Purification, characterization, and gene identification of an α-glucosyl transfer enzyme, a novel type α-glucosidase from Xanthomonas campestris WU-9701
Sato, Toshiyuki,Hasegawa, Nobukazu,Saito, Jun,Umezawa, Satoru,Honda, Yuki,Kino, Kuniki,Kirimura, Kohtaro
body text, p. 20 - 27 (2012/09/05)
The α-glucosyl transfer enzyme (XgtA), a novel type α-glucosidase produced by Xanthomonas campestris WU-9701, was purified from the cell-free extract and characterized. The molecular weight of XgtA is estimated to be 57 kDa by SDS-PAGE and 60 kDa by gel filtration, indicating that XgtA is a monomeric enzyme. Kinetic properties of XgtA were determined for α-glucosyl transfer and maltose-hydrolyzing activities using maltose as the α-glucosyl donor, and if necessary, hydroquinone as the acceptor. The Vmax value for α-glucosyl transfer activity was 1.3 × 10-2 (mM/s); this value was 3.9-fold as much as that for maltose-hydrolyzing activity.

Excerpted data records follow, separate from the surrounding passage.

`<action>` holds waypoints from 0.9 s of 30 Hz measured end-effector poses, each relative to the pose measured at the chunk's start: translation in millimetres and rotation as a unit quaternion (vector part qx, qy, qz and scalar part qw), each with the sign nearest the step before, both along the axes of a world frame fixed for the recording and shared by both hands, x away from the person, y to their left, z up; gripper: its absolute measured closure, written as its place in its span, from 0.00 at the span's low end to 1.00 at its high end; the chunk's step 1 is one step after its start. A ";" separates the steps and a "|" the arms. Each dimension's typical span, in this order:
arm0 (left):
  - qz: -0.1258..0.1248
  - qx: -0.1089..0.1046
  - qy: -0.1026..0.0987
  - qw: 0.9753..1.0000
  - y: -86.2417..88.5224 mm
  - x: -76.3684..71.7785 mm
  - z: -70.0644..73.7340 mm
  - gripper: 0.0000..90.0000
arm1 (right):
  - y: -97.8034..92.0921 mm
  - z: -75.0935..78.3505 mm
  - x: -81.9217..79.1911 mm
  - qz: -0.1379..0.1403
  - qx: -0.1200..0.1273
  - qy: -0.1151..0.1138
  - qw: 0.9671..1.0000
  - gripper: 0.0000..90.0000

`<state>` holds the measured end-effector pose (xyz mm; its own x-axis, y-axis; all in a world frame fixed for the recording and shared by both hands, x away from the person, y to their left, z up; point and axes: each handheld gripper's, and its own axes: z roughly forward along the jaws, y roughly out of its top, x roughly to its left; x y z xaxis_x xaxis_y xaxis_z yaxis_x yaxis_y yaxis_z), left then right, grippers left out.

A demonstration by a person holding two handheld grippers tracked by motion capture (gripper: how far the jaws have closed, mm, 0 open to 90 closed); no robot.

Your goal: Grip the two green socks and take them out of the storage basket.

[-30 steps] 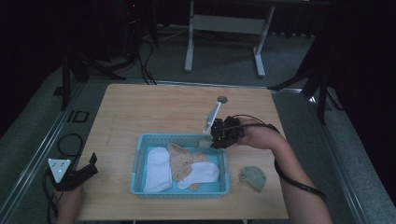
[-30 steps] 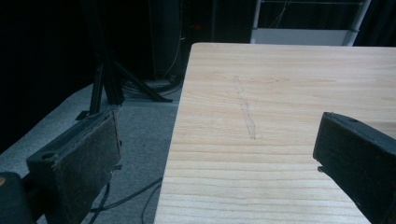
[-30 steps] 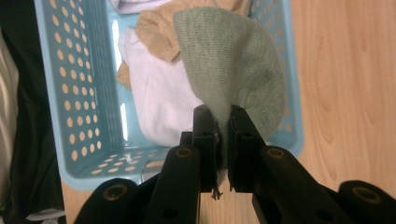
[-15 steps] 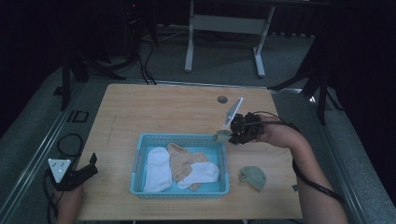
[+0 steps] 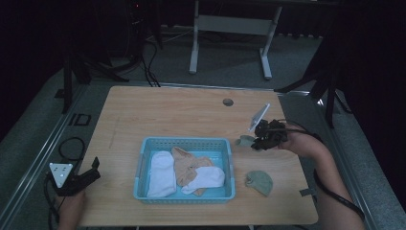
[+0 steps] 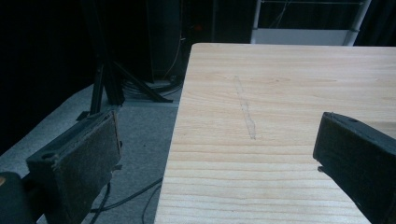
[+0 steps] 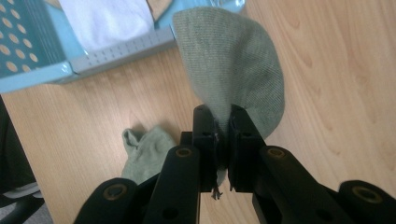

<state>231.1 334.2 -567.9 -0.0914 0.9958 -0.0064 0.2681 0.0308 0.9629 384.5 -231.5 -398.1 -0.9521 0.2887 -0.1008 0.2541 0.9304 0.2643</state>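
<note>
Gripping a grey-green sock (image 7: pixel 238 70) between clenched jaws, my right gripper (image 5: pixel 261 140) hangs just beyond the right wall of the blue basket (image 5: pixel 141 165), with the sock dangling over bare wood. A second grey-green sock (image 5: pixel 259 182) lies on the table (image 5: pixel 167 115) nearer me, right of the basket and apart from it. Inside the basket are two white socks (image 5: pixel 161 171) and a tan one (image 5: pixel 187 163). My left gripper (image 5: pixel 81 179) rests at the table's near left corner, jaws spread with nothing between them. The light wood tabletop has a round hole (image 5: pixel 228 102) near its far edge. Around it are grey carpet (image 5: pixel 38 139), cables, and a white stand (image 5: pixel 230 28) in a dark room.
</note>
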 end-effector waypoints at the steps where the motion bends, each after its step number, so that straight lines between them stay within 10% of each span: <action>1: 0.000 0.000 0.000 1.000 0.0 0.0 0.0 0.00 | -2.5 -2.3 0.5 -0.003 0.000 0.001 1.000 0.93; 27: 0.000 0.001 0.001 1.000 -0.1 0.1 0.0 0.00 | -31.3 -90.1 27.5 -0.060 0.003 0.041 0.997 0.92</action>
<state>231.2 334.1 -567.9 -0.0907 0.9959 -0.0045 0.2692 0.0289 0.9627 412.0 -262.8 -488.2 -0.9158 0.4010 -0.0217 0.3842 0.8907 0.2429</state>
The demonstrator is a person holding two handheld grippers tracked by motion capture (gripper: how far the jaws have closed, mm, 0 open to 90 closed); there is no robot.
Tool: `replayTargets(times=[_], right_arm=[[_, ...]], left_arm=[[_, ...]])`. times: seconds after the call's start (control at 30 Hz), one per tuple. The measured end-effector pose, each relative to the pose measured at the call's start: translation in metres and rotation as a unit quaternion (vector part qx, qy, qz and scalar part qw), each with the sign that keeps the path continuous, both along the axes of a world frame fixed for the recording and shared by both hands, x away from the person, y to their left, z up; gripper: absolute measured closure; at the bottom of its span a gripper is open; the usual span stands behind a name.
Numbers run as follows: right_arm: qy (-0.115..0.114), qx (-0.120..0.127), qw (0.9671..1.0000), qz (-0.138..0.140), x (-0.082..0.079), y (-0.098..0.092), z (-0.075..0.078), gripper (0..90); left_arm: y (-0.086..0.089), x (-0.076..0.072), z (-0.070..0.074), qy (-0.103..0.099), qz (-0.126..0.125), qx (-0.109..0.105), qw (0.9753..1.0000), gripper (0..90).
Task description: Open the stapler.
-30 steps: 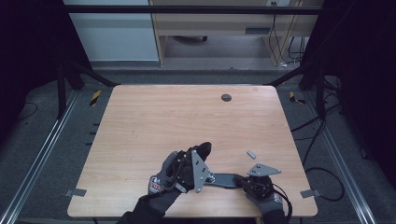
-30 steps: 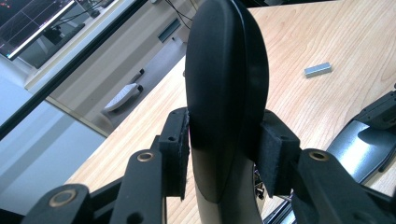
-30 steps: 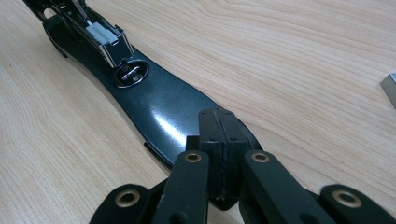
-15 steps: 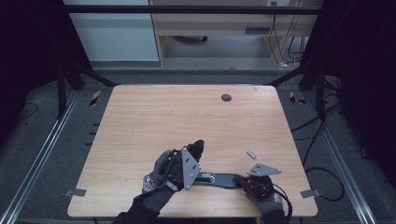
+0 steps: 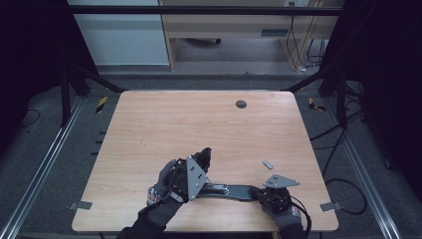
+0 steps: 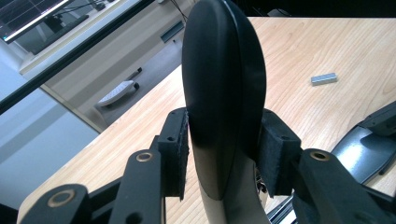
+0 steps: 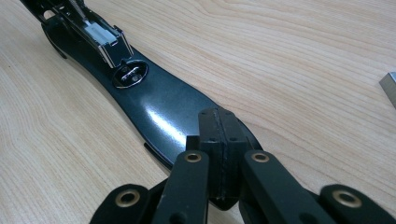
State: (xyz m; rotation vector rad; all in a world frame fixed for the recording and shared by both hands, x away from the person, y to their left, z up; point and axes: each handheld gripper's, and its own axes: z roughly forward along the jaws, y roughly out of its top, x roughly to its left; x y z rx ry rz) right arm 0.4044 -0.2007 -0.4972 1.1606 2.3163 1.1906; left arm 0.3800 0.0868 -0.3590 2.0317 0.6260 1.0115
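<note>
A black stapler (image 5: 233,190) lies opened near the table's front edge. Its base (image 7: 159,107) rests flat, with the metal staple channel (image 7: 100,35) showing at the far end. My left gripper (image 5: 201,162) is shut on the stapler's rounded top arm (image 6: 224,93), which stands raised between the pads (image 6: 175,154). My right gripper (image 7: 218,135) is shut, jaws pressed together, and rests on the free end of the base. A small grey strip of staples (image 5: 268,164) lies loose on the wood beyond the right gripper; its corner (image 7: 390,86) shows in the right gripper view.
The wooden table (image 5: 199,124) is bare across its middle and back, apart from a dark round grommet (image 5: 241,104) near the far edge. Black frame bars and cables surround the table. A cabinet stands beyond it.
My left gripper has moved a little to the left with the stapler's top arm in it. The right gripper and the base stay put.
</note>
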Motion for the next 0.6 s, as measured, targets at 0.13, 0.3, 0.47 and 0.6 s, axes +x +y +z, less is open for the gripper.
replayTargets(times=[0.13, 0.3, 0.47, 0.6], right_arm=[[0.003, 0.002, 1.0000, 0.000, 0.000, 0.000, 0.000, 90.0], [0.003, 0.002, 1.0000, -0.001, 0.000, 0.000, 0.000, 90.0], [0.004, 0.003, 1.0000, -0.001, 0.000, 0.000, 0.000, 90.0], [0.002, 0.001, 1.0000, -0.002, 0.000, 0.000, 0.000, 90.0]], left_arm=[[0.011, 0.001, 0.002, 0.007, 0.004, -0.015, 0.9998, 57.2], [0.019, 0.001, 0.003, 0.007, 0.009, -0.021, 0.9997, 56.6], [0.027, 0.001, 0.003, 0.007, 0.015, -0.026, 0.9995, 56.1], [0.034, 0.001, 0.003, 0.009, 0.016, -0.034, 0.9993, 55.7]])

XgtA neither produced maltooligosaccharides nor hydrolyzed sucrose. The gene encoding XgtA that contained a 1614-bp open reading frame was cloned, identified, and highly expressed in Escherichia coli JM109 as the host. Site-directed mutagenesis identified Asp201, Glu270, and Asp331 as the catalytic sites of XgtA, indicating that XgtA belongs to the glycoside hydrolase family 13.